Director: Michael Morris
Last year, Halt and Catch Fire topped a fantastic sophomore year with a finale that cribbed its title from a classic Talking Heads song (“Heaven Is A Place”). Perhaps David Byrne, Tina Weymouth and associates should be considered the show’s de facto spirit animals, because “And She Was” captures that magic once again. The episode falls approximately midway through the season, acting as the follow-up to a particularly painful entry, in which many of the series’ most beloved relationships are severely tested. Unjustly, the series isn’t setting the media landscape ablaze in the way of some of its prestige cable brethren of years prior, so I want to avoid spoiling too many specific details for those who’ve yet to discover it. What I can say is that the hour boasts some of the best twists I’ve seen this year. What’s more, these turns are made all the more shocking and satisfying in that they emerge so vividly from a sense of character, as opposed to a desperate need to throw some sort of melodramatic wrench in the whole operation. Add in a perfect use of Peter Gabriel’s “Mercy Street” and you have one of the best installments from one of TV’s best offerings. Mark Rozeman
Everyone wondered what Saturday Night Live would do in the episode that aired a mere four (!) days after the election. How would the bitingly satirical show react to one of the most shocking political upsets in U.S. history? Would Alec Baldwin reprise his hilariously spot-on impersonation of Donald Trump? How could the show mine comedy out of something so decidedly unfunny? Handling it in much the same way as they did in their first post-9/11 episode, the veteran sketch show made the wise choice not to try to make people laugh. In the already iconic cold open, Kate McKinnon’s Hilary Clinton sang the recently deceased Leonard Cohen’s “Hallelujah.” Her voice cracked as she sang, “I did my best. It wasn’t much.” She spoke for all of us. There was a performative synergy in the moment: Was it “Hillary” or McKinnon telling us “I’m not giving up and neither should you”? Does it matter? It was the plaintive dose of melancholy and optimism we needed. Together with Chappelle’s blistering monologue and the all-too-real sketch about white America’s reaction as the voting results came in, McKinnon’s turn made this an episode of SNL that will be written about in the history books. Amy Amatangelo
Writer: Jonathan Nolan & Lisa Joy, from a story by Jonathan Nolan & Lisa Joy and Michael Crichton
Director: Jonathan Nolan
Turning Michael Crichton’s 1973 movie Westworld into a television series sounded preposterous. Could the story of a futuristic theme park where the robots go mad be compelling? The best we could hope for was Jeff Goldblum’s quote about the pirates in Pirates of the Caribbean eating the audience would be true. But Jonathan Nolan and Lisa Joy’s pilot, “The Original,” displays all the series’ promise in one beautifully executed package.

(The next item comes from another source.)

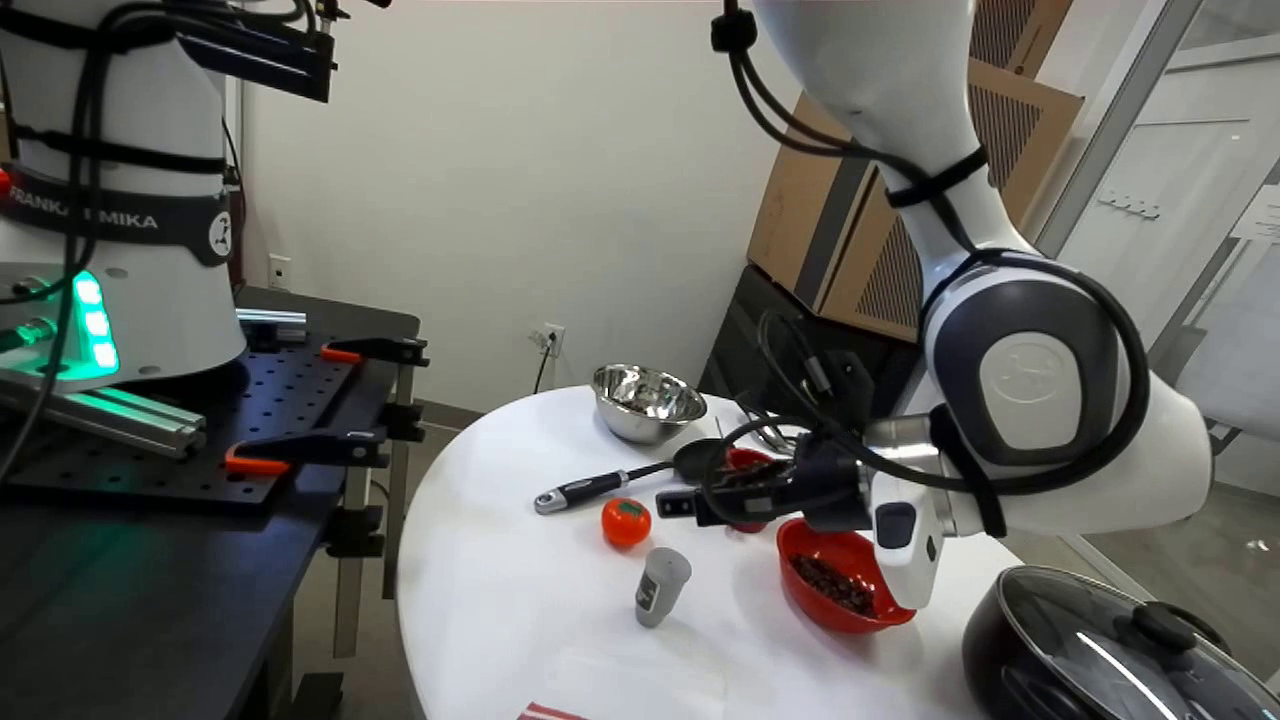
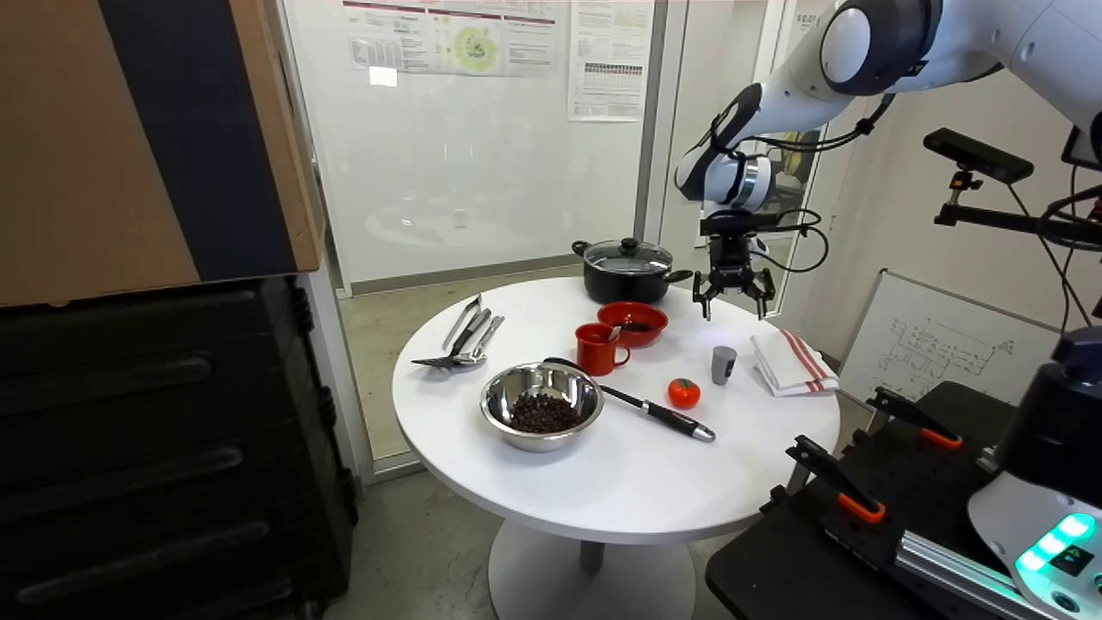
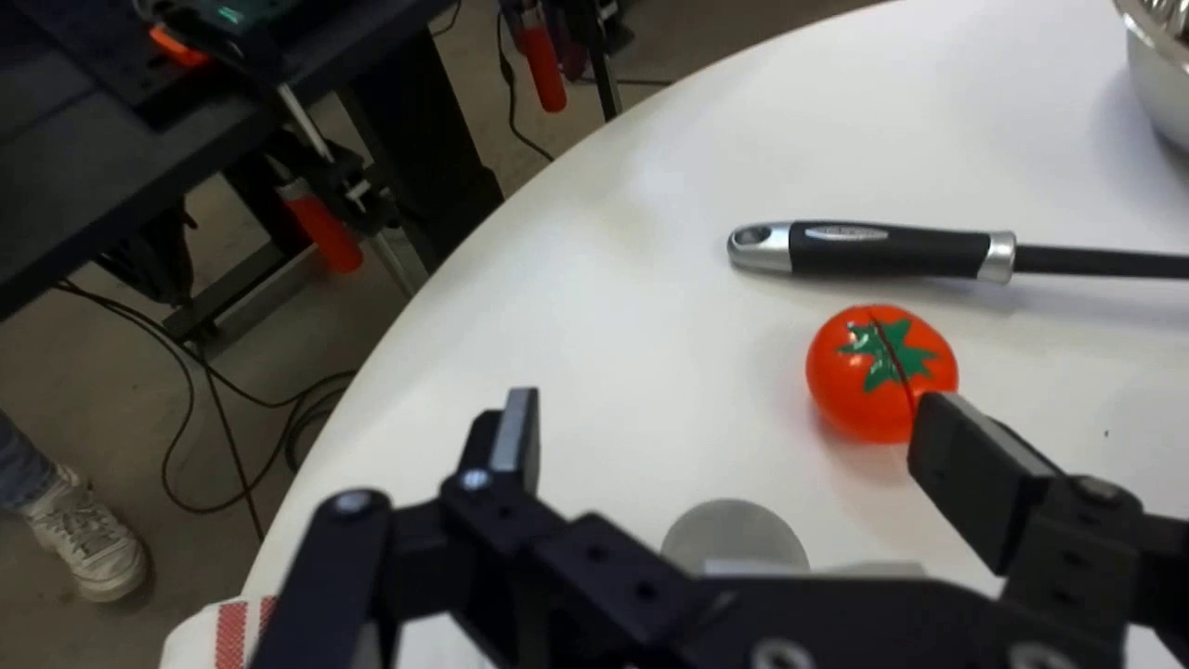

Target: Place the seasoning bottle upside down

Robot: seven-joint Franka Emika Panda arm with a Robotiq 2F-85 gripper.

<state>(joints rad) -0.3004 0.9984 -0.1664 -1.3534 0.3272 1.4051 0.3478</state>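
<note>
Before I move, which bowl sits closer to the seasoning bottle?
The red bowl, beside the red mug; the metal bowl stands farther from the seasoning bottle.

The seasoning bottle [image 1: 663, 586] is grey, the tomato [image 3: 878, 379] orange-red and green, the towel [image 2: 788, 365] white with red stripes.

In an exterior view, table [image 2: 603, 491] as clock face: lidded black pot [image 2: 625, 282] at 12, red bowl [image 2: 641, 339] just inside it, red mug [image 2: 593, 351] at the bowl's 8. Striped towel [image 2: 785, 366] at 2, tomato [image 2: 684, 394] at 3, black-handled utensil [image 2: 677, 419] at 4, steel bowl [image 2: 541, 442] with dark bits at 9, kitchen tools [image 2: 470, 331] at 10.
</note>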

Told through the eyes of the virginal Dolores (Evan Rachel Wood), the episode’s exposition flows like a serene stream. We watch Dolores go through her day, with slight variations flitting through her mind as she slowly questions her world. Each of the characters possesses a wealth of potential: the cool brothel madam, Maeve (Thandie Newton); the earnest Teddy (James Marsden); and the mysterious Man in Black (Ed Harris). And that was just in the park. The world-building done to show how Westworld works, with the aid of creator Robert Ford (Anthony Hopkins) and his right-hand man, Bernard (Jeffrey Wright), give the viewer a sense of the park’s inner workings without the sterile technical specs. Regardless of whether you thought the show paid off in the end or not, “The Original” is a gorgeous work of sci-fi genius. Kristen Lopez
Writer: Lauren Morelli
Director: Matthew Weiner
The space between humanity and animalism has never been smaller than in this traumatic episode of Orange Is the New Black. For years now, we’ve seen how prison is dehumanizing, and the slope only gets slipperier when MCC takes over Litchfield. Now that the prison is no longer a federal institution, the inmates are forced to deal with overcrowding, a lack of menstrual supplies and pre-processed slop for meals, among other indignities. Inmates are also under the thumb of undertrained and overzealous COs, a nasty combination that comes to a head when the women stage a peaceful protest in the cafeteria—one that ends with the accidental death of Poussey Washington (Samira Wiley). As if that isn’t heartbreaking enough, Poussey’s death is at the hands of the hapless, barely trained Bayley (Alan Aisenberg), whose life is now forever tainted by one terrible mistake. “The Animals” not only shows us the awful consequences of privatizing prisons—last August, the Justice Department finally admitted that they’re less safe and less effective at providing correctional services than those run by the government—but also serves as a powerful example of how once you’re in the correctional system, you will always be seen as less than human. Rachel Brodsky
Writer: Erik Kenward
Director: David Mandel
As often as Veep is discussed in conjunction with its real-life significance— Donald Trump’s suit in Nevada during the election sent the Internet into a conniption when the details were identical to a late Season Five plotline—it’s not regularly discussed in terms of its own artificiality. While its spiritual predecessor, The Thick of It, maintained an urgent style that prioritized following the conversation above any kind of formal rigor, Veep quickly pulled away from this utilitarian framing, attempting something more spontaneous, but inevitably more self-conscious.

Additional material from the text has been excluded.